DATA SHOWN

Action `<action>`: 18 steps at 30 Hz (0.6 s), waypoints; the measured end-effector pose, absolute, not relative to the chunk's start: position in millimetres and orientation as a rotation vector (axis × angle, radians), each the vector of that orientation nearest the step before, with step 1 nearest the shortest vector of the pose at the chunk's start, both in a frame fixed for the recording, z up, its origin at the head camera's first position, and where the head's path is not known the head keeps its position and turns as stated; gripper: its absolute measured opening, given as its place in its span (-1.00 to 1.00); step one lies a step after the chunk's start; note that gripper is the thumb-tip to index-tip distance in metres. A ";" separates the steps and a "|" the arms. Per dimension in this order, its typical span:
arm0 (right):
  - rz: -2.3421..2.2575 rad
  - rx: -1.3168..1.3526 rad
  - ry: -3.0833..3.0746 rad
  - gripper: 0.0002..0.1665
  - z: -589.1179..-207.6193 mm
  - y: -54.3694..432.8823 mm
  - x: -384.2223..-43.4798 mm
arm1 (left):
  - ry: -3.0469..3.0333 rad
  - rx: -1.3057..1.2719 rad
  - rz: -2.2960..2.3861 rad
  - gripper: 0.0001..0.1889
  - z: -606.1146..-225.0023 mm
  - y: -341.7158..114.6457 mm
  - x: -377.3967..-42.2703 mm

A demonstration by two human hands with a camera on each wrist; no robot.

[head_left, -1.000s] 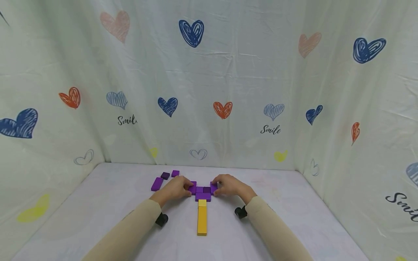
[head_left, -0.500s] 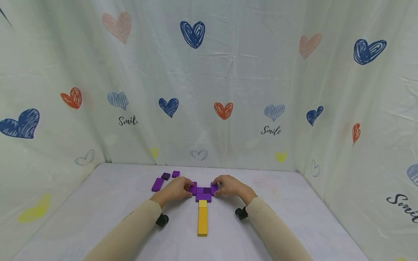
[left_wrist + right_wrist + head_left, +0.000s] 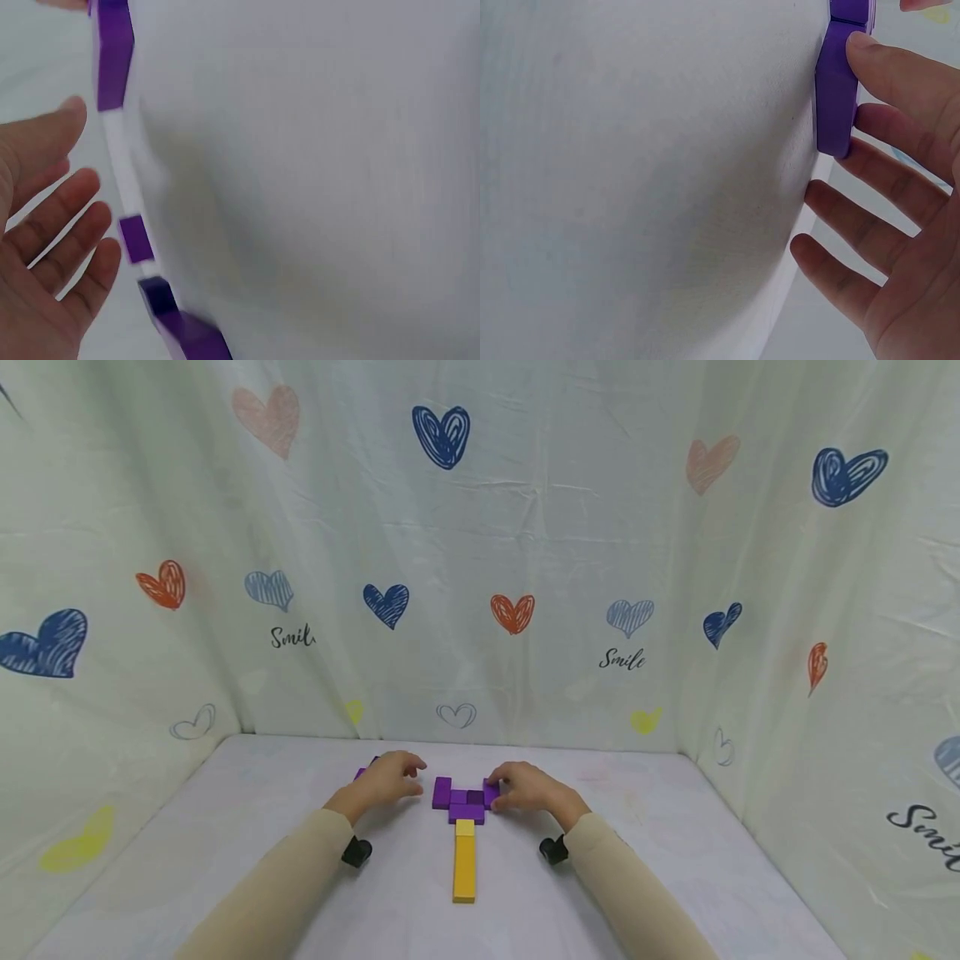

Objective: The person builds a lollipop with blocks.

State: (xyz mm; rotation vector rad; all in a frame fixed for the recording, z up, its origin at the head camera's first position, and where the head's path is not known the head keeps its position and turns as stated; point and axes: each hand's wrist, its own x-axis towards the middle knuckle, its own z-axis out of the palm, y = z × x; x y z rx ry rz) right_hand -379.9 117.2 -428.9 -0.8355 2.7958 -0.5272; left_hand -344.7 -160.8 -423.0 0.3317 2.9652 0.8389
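My right hand point(image 3: 531, 787) pinches an upright purple block point(image 3: 491, 792) at the right end of a flat block layout, thumb on its near end and fingers at the far end. At the layout's left end lies a matching purple block point(image 3: 442, 792). Between them are a small purple block point(image 3: 458, 797) and a small dark purple block point(image 3: 475, 797), above a wide purple block point(image 3: 467, 815). A small yellow block point(image 3: 465, 827) and a long yellow block point(image 3: 464, 867) run towards me. Left of the layout, my left hand point(image 3: 377, 783) holds nothing, its fingers apart and loosely bent.
Loose blocks lie at the far left of the white table point(image 3: 615, 877), mostly hidden behind my left hand in the head view. The left wrist view shows a small purple one point(image 3: 136, 240), a dark one point(image 3: 159, 295) and a longer purple one point(image 3: 196, 337). A heart-print curtain point(image 3: 570, 693) hangs behind.
My left hand has let go of the left purple block and moved left, over towards the loose blocks. The right hand and the layout stay in place.
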 end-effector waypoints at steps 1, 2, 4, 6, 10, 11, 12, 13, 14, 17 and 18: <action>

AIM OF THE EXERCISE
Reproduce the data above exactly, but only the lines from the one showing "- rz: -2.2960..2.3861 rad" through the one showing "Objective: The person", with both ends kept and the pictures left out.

FINISHED TASK
  - rz: -2.2960..2.3861 rad
  - gripper: 0.0001..0.1889
  - z: -606.1146..-225.0023 mm
  - y: -341.7158..114.6457 mm
  - x: -377.3967..-42.2703 mm

A demonstration by two human hands with a camera on each wrist; no robot.

[head_left, -1.000s] 
[head_left, -0.500s] 
[left_wrist + right_wrist + head_left, +0.000s] 

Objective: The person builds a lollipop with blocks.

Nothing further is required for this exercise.